Work request:
Verbatim copy without images: return all of the data as it stands.

Collected data:
%%

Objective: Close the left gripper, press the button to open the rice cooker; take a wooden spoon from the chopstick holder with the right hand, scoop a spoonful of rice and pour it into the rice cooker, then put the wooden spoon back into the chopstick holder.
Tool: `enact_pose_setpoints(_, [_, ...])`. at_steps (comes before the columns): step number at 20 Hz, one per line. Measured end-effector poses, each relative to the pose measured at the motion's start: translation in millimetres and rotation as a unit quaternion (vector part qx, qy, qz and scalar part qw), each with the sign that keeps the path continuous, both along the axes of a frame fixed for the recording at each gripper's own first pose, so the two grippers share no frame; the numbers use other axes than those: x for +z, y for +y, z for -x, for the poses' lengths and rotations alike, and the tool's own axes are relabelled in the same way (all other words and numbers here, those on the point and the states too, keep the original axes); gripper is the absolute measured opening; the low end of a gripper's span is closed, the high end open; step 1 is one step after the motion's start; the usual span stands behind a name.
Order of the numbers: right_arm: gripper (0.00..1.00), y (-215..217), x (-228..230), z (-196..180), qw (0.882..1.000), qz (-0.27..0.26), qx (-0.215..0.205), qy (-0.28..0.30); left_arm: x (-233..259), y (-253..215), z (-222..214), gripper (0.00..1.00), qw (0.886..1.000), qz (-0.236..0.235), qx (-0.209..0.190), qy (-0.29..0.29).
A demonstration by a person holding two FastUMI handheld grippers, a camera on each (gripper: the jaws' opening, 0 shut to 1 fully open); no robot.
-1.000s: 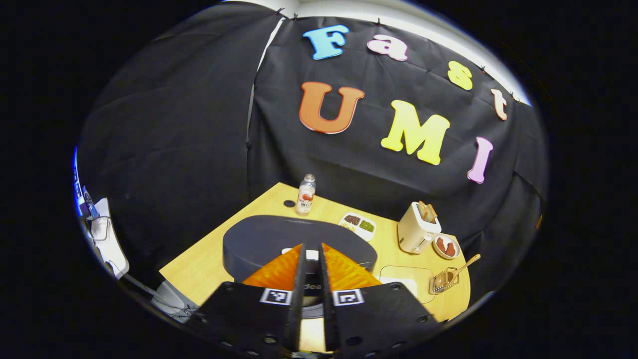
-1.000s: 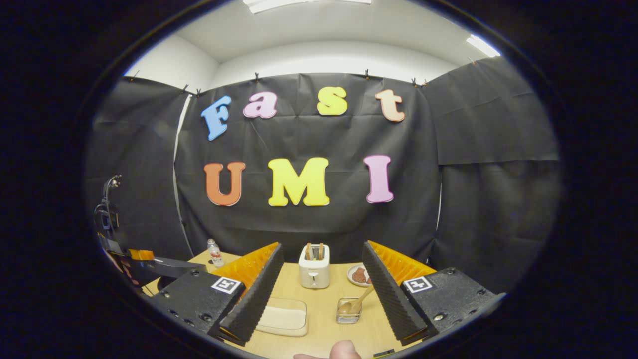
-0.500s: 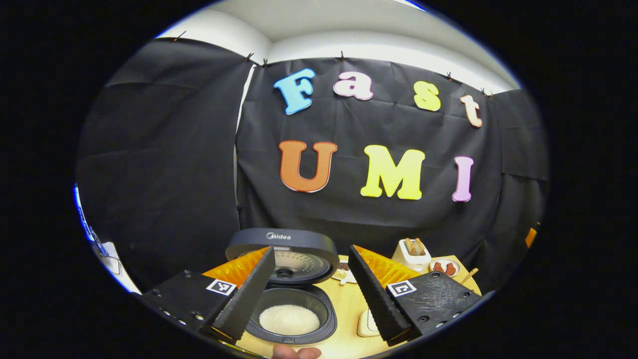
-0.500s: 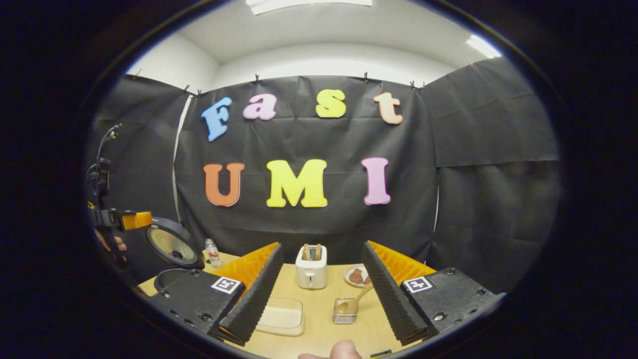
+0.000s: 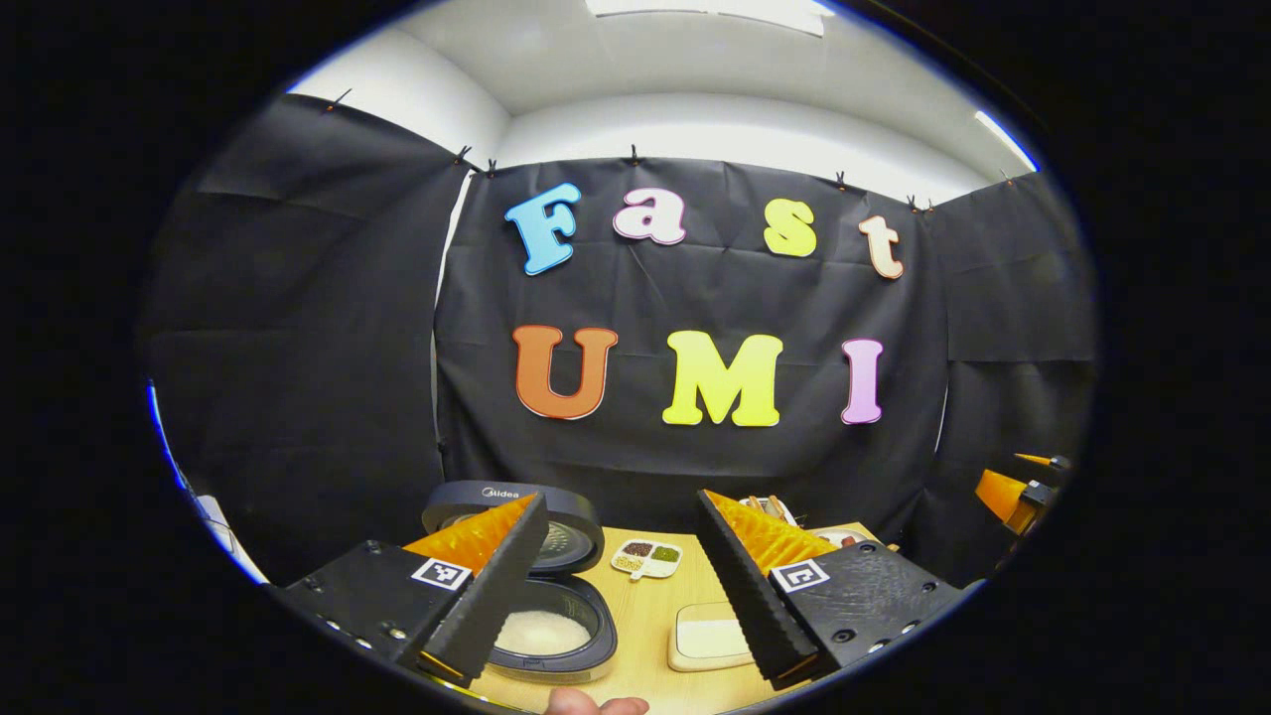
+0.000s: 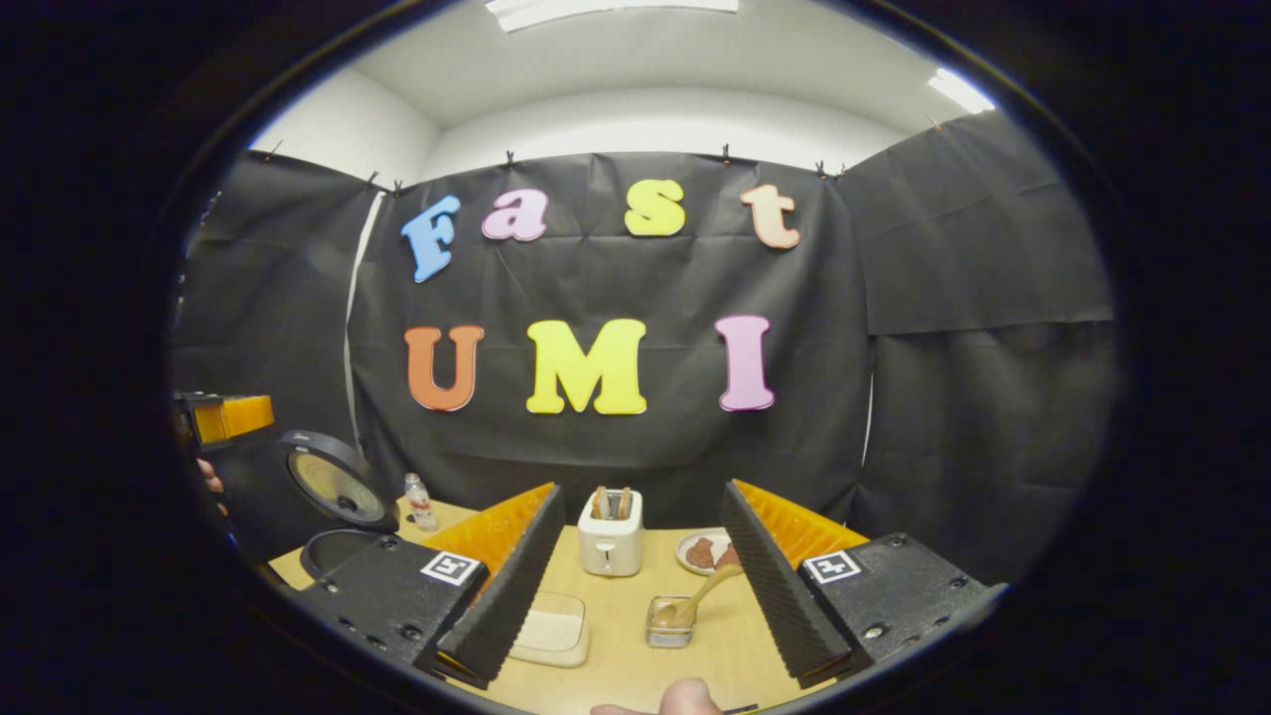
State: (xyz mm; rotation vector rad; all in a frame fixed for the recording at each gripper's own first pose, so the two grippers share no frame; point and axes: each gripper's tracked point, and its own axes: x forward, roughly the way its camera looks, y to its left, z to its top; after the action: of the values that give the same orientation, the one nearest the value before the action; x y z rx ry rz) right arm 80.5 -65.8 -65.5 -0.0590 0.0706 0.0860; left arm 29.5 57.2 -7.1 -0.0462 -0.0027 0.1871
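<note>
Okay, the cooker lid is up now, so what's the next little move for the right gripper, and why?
Probably ease the right gripper forward and down toward the wooden spoon. The rice cooker already stands open, the spoon leans untouched in the chopstick holder between the spread fingers, and nothing is held yet.

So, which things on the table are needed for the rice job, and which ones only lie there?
Needed:
- rice cooker, lid up
- wooden spoon
- chopstick holder
- rice container
- right gripper, open

Only lying there:
- toaster
- bottle
- divided dish
- plate
</note>
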Motion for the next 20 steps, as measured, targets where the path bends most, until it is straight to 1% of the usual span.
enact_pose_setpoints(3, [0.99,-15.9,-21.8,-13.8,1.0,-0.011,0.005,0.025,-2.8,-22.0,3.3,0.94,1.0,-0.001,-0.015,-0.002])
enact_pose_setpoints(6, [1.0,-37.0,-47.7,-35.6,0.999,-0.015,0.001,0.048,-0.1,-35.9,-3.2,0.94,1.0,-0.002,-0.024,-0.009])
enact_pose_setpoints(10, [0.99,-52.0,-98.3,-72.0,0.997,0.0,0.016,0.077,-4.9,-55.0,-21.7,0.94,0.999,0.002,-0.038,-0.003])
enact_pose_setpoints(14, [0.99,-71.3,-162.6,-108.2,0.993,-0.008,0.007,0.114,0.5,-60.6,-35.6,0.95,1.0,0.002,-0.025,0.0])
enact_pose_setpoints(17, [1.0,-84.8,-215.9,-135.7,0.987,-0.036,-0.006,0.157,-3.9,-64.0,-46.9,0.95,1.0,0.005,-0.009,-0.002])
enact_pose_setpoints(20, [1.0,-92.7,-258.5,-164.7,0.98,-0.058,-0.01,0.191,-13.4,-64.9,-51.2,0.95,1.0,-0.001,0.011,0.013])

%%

Task response:
Objective: Close the left gripper, press the button to open the rice cooker; take a wooden spoon from the chopstick holder with the right hand, scoop a spoonful of rice and pour it into the rice cooker, then put the wooden spoon back into the chopstick holder.
Tool: `enact_pose_setpoints(_, [_, ...])`. at_steps (comes before the columns): step number at 20 Hz, one per line. Measured end-effector poses, each relative to the pose measured at the motion's start: translation in millimetres and rotation as a unit quaternion (vector part qx, qy, qz and scalar part qw), each with the sign that keeps the path continuous, both along the axes of a frame fixed for the recording at each gripper's own first pose, so the two grippers share no frame; the numbers use other axes than those: x for +z, y for +y, z for -x, for the poses' lengths and rotations alike, and the tool's own axes are relabelled in the same way (all other words and numbers here, those on the point and the states too, keep the original axes); gripper is the absolute measured opening; the low end of a gripper's span is closed, the high end open; step 1 is one step after the motion's start; the usual span stands behind a name.
Order of the numbers: right_arm: gripper (0.00..1.00), y (-215..217), x (-228..230), z (-196..180), qw (0.882..1.000), qz (-0.27..0.26), qx (-0.215..0.205), qy (-0.28..0.30); left_arm: x (-233..259), y (-253..215), z (-222..214), gripper (0.00..1.00), qw (0.886..1.000), qz (-0.236..0.235), qx (-0.209..0.190), qy (-0.29..0.29).
A demonstration by a person holding two FastUMI handheld grippers, a camera on each (gripper: the jaws' opening, 0 shut to 1 fully open); no robot.
-1.000s: 
-1.000s: 
-0.500s: 
-0.500s: 
+0.000s: 
+0.000s: 
State: (xyz mm; rotation vector rad; all in a frame fixed for the recording at each gripper's own first pose, so the two grippers share no frame; point and axes: each gripper's tracked point, and its own axes: x forward, roughly the way its camera looks, y to its left, z to its top; after the action: of the values that give the same orientation, the one nearest the value before the action; x y z rx ry rz) right arm 80.5 -65.8 -65.5 -0.0590 0.0706 0.0860; left arm 29.5 57.2 -7.1 -0.0462 -0.0027 0.1871
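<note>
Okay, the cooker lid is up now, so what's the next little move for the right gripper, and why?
Probably ease the right gripper forward and down toward the wooden spoon. The rice cooker already stands open, the spoon leans untouched in the chopstick holder between the spread fingers, and nothing is held yet.

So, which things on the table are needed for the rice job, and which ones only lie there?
Needed:
- rice cooker, lid up
- wooden spoon
- chopstick holder
- rice container
- right gripper, open

Only lying there:
- toaster
- bottle
- divided dish
- plate
</note>
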Motion for the next 20 steps, as measured, targets where the path bends most, until it is straight to 1% of the usual span.
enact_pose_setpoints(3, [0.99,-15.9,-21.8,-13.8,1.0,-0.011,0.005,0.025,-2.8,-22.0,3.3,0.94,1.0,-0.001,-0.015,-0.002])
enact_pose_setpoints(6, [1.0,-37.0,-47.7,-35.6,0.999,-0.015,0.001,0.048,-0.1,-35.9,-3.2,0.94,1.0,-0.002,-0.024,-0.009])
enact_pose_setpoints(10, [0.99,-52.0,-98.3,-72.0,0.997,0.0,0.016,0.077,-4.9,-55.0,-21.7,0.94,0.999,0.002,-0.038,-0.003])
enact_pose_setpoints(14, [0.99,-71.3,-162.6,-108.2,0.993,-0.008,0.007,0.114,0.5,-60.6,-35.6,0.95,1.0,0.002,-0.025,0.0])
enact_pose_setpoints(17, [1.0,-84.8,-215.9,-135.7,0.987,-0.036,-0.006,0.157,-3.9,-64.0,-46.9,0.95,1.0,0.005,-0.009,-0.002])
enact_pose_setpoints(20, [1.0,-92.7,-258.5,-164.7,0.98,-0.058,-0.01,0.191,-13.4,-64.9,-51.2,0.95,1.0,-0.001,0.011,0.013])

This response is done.